Instructions for the task: Which of the lines below holds the string "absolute"? Copy every line that does.

Data block:
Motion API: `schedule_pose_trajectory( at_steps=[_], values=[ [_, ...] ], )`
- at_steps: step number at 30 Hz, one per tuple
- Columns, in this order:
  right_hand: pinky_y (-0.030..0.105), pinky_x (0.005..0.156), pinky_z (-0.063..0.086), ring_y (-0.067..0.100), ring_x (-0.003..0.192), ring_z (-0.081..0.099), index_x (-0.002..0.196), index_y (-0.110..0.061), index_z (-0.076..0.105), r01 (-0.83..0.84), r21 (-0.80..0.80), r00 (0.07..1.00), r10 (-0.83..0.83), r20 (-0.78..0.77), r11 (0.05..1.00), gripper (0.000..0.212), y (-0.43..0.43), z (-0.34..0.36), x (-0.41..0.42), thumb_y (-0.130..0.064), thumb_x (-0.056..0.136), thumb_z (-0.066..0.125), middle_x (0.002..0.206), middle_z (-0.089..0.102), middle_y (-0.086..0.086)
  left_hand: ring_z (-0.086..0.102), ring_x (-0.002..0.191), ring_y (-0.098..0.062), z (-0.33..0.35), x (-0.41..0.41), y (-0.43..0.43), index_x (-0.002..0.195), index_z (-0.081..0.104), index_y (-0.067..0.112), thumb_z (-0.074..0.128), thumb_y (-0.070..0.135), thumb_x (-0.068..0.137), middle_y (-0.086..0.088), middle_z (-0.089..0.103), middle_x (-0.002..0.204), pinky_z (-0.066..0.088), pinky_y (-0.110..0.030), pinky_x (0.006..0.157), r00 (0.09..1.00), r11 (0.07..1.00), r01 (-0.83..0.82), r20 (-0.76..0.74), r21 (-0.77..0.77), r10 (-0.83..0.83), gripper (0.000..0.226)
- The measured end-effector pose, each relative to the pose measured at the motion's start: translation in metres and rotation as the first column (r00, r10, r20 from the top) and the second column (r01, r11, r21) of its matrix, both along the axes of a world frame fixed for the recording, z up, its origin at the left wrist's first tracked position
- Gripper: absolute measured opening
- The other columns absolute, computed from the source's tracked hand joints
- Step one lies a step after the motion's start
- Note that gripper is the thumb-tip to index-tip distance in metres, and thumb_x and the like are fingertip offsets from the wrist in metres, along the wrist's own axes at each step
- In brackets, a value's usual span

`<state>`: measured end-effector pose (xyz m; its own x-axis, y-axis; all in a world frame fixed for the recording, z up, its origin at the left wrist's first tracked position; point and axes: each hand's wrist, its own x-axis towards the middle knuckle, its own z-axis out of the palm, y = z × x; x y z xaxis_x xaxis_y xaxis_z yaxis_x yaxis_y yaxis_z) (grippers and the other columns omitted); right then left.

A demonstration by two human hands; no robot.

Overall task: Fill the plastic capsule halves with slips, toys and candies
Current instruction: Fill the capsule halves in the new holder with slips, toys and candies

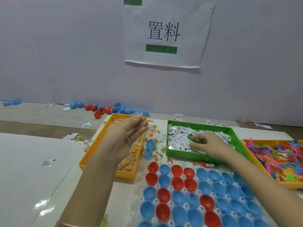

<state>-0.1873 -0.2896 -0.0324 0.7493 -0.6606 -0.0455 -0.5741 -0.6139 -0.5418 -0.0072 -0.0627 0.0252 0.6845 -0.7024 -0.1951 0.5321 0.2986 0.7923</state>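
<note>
Picking slips: right hand [208, 145] is in the green tray [188, 154], fingers bent, tips down on the slips [177, 138]; I cannot tell if one is pinched.
Left hand [126, 135]: raised over the yellow tray [126, 175] of candies [131, 159], fingers mostly straight; a candy may be at its tips, unclear.
Capsule halves [205, 187]: open side up in rows, nearer the person than both trays.
Key relation: halves lie just behind the right wrist, so that hand is nearer.
Toys [278, 154]: in the orange tray [288, 184], far right.
</note>
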Motion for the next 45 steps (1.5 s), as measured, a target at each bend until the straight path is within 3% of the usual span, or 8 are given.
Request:
schedule_pose_trajectory(
  at_steps=[12, 18, 24, 26, 30, 34, 38, 45],
  values=[
    [0.019, 0.049, 0.046, 0.005, 0.051, 0.059, 0.076, -0.018, 0.073, 0.116, 0.179, 0.987, -0.134, 0.092, 0.977, 0.006, -0.005, 0.010, 0.004, -0.014, 0.080, 0.074, 0.064, 0.070, -0.007, 0.075, 0.083, -0.026, -0.006, -0.034, -0.023, 0.096, 0.069, -0.004, 0.073, 0.008, 0.075, -0.020, 0.075, 0.093, 0.059, -0.023, 0.059, 0.984, 0.985, 0.174, 0.045, 0.021, -0.175, 0.025],
    [0.007, 0.050, 0.041, 0.003, 0.069, 0.059, 0.093, -0.025, 0.072, 0.144, 0.106, 0.977, -0.158, 0.141, 0.984, 0.025, -0.007, 0.024, -0.006, -0.004, 0.083, 0.067, 0.085, 0.068, -0.009, 0.075, 0.083, -0.025, -0.009, -0.036, -0.024, 0.102, 0.068, -0.002, 0.060, 0.001, 0.091, -0.019, 0.075, 0.094, 0.059, -0.023, 0.060, 0.971, 0.972, 0.228, 0.056, 0.054, -0.231, 0.014],
    [0.028, 0.076, 0.054, 0.009, 0.083, 0.066, 0.081, -0.029, 0.070, 0.169, 0.141, 0.960, -0.195, 0.201, 0.976, 0.020, -0.004, 0.036, -0.011, -0.009, 0.081, 0.073, 0.089, 0.071, -0.007, 0.075, 0.082, -0.025, -0.010, -0.042, -0.026, 0.102, 0.069, 0.001, 0.059, -0.001, 0.092, -0.018, 0.076, 0.094, 0.059, -0.023, 0.060, 0.961, 0.962, 0.248, 0.095, 0.111, -0.259, 0.014],
    [0.032, 0.081, 0.055, 0.012, 0.086, 0.066, 0.083, -0.029, 0.068, 0.208, 0.133, 0.914, -0.241, 0.326, 0.969, 0.020, 0.001, 0.040, -0.010, -0.010, 0.083, 0.071, 0.091, 0.071, -0.005, 0.075, 0.081, -0.025, -0.010, -0.043, -0.027, 0.099, 0.070, 0.002, 0.059, -0.001, 0.093, -0.020, 0.075, 0.095, 0.059, -0.023, 0.059, 0.962, 0.962, 0.241, 0.101, 0.126, -0.254, 0.014],
    [0.012, 0.070, 0.051, 0.001, 0.079, 0.068, 0.088, -0.027, 0.065, 0.103, 0.174, 0.705, -0.196, 0.682, 0.979, 0.019, 0.038, 0.052, -0.002, -0.012, 0.082, 0.074, 0.086, 0.072, -0.008, 0.075, 0.080, -0.025, -0.007, -0.048, -0.028, 0.096, 0.071, 0.003, 0.059, -0.001, 0.093, -0.023, 0.074, 0.098, 0.061, -0.026, 0.061, 0.954, 0.950, 0.257, 0.113, 0.177, -0.279, 0.013],
    [0.018, 0.077, 0.053, 0.007, 0.083, 0.068, 0.090, -0.025, 0.066, 0.033, -0.200, 0.601, 0.140, 0.787, 0.979, 0.022, 0.083, 0.052, 0.002, -0.007, 0.081, 0.074, 0.087, 0.071, -0.013, 0.075, 0.083, -0.024, -0.004, -0.056, -0.030, 0.104, 0.070, -0.002, 0.055, 0.000, 0.095, -0.022, 0.073, 0.101, 0.062, -0.026, 0.065, 0.937, 0.933, 0.332, 0.066, 0.140, -0.343, 0.017],
    [0.035, 0.071, 0.054, 0.023, 0.078, 0.066, 0.093, -0.006, 0.072, 0.107, -0.648, 0.618, 0.460, 0.637, 0.754, 0.013, 0.093, 0.045, 0.004, -0.003, 0.081, 0.073, 0.087, 0.071, 0.002, 0.075, 0.075, -0.021, 0.000, -0.065, -0.031, 0.101, 0.068, -0.007, 0.053, -0.001, 0.096, -0.017, 0.075, 0.088, 0.061, -0.026, 0.063, 0.944, 0.944, 0.328, 0.023, 0.035, -0.329, 0.017],
    [0.037, 0.074, 0.056, 0.023, 0.085, 0.067, 0.099, -0.003, 0.071, -0.051, -0.652, 0.626, 0.533, 0.570, 0.756, 0.018, 0.084, 0.039, -0.005, 0.001, 0.081, 0.072, 0.091, 0.071, 0.004, 0.074, 0.072, -0.022, 0.005, -0.066, -0.030, 0.082, 0.070, -0.001, 0.056, 0.001, 0.094, -0.016, 0.073, 0.083, 0.061, -0.027, 0.063, 0.943, 0.944, 0.330, 0.041, 0.022, -0.331, 0.018]
  ],
)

Solved problem:
- Gripper: absolute measured opening
- The other columns absolute, computed from the source's tracked hand joints

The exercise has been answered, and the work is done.